[TO DO]:
Give back exactly the stretch of data below from the line holding "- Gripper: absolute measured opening" through the line holding "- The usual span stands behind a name", both ends included, and leave the remaining lines out.

=-=-=-=-=

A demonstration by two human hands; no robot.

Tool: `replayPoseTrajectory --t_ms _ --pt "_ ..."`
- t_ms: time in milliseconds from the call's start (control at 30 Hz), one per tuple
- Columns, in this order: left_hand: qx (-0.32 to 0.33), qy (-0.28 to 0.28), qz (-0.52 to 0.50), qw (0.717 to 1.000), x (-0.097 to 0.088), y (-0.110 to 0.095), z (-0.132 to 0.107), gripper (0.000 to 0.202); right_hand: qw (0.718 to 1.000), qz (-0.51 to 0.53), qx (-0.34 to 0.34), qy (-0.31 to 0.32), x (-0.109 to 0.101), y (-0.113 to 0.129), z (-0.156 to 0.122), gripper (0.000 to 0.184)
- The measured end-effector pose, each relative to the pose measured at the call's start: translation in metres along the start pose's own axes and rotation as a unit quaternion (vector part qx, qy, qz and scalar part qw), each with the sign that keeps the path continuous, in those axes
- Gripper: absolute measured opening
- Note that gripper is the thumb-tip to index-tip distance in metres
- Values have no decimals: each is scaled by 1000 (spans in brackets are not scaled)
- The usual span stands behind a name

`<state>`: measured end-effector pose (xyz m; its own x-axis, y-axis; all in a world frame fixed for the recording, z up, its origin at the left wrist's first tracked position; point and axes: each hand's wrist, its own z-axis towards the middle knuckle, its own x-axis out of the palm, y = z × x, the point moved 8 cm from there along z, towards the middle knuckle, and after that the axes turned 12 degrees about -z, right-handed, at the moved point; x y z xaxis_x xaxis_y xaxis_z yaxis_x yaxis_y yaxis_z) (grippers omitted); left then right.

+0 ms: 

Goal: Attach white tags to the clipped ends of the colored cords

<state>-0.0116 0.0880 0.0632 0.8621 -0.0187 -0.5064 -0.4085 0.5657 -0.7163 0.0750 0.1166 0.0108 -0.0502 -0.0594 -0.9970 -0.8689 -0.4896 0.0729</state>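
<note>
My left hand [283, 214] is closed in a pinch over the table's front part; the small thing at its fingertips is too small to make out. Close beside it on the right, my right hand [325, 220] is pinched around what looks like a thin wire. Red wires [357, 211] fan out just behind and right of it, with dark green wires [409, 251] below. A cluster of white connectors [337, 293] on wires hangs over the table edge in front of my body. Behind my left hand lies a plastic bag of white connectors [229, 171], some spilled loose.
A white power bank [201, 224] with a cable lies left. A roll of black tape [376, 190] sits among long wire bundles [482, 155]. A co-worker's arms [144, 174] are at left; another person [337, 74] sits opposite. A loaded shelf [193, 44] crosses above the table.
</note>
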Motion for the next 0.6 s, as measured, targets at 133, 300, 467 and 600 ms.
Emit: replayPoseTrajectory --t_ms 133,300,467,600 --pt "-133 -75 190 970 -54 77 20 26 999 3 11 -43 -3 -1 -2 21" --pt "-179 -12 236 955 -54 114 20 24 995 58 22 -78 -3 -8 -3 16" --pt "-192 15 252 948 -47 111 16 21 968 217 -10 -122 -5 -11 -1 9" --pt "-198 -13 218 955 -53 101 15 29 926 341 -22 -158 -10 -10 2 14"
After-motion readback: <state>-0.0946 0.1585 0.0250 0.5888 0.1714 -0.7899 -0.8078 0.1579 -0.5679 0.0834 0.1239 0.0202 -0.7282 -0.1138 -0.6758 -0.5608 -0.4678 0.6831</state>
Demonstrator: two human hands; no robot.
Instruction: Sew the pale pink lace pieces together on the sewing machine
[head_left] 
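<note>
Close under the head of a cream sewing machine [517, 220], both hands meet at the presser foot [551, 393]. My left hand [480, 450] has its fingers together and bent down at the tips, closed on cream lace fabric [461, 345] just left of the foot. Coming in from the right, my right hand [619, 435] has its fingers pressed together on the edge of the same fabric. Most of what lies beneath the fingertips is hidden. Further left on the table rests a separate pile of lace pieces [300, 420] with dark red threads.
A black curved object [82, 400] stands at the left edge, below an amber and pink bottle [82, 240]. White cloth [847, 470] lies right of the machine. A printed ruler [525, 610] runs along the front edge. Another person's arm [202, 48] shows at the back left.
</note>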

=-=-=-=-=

[YOUR SOLUTION]:
- Gripper: absolute measured opening
- Note that gripper is the thumb-tip to index-tip distance in metres
- Values have no decimals: each is scaled by 1000 (spans in brackets are not scaled)
- The usual span stands behind a name

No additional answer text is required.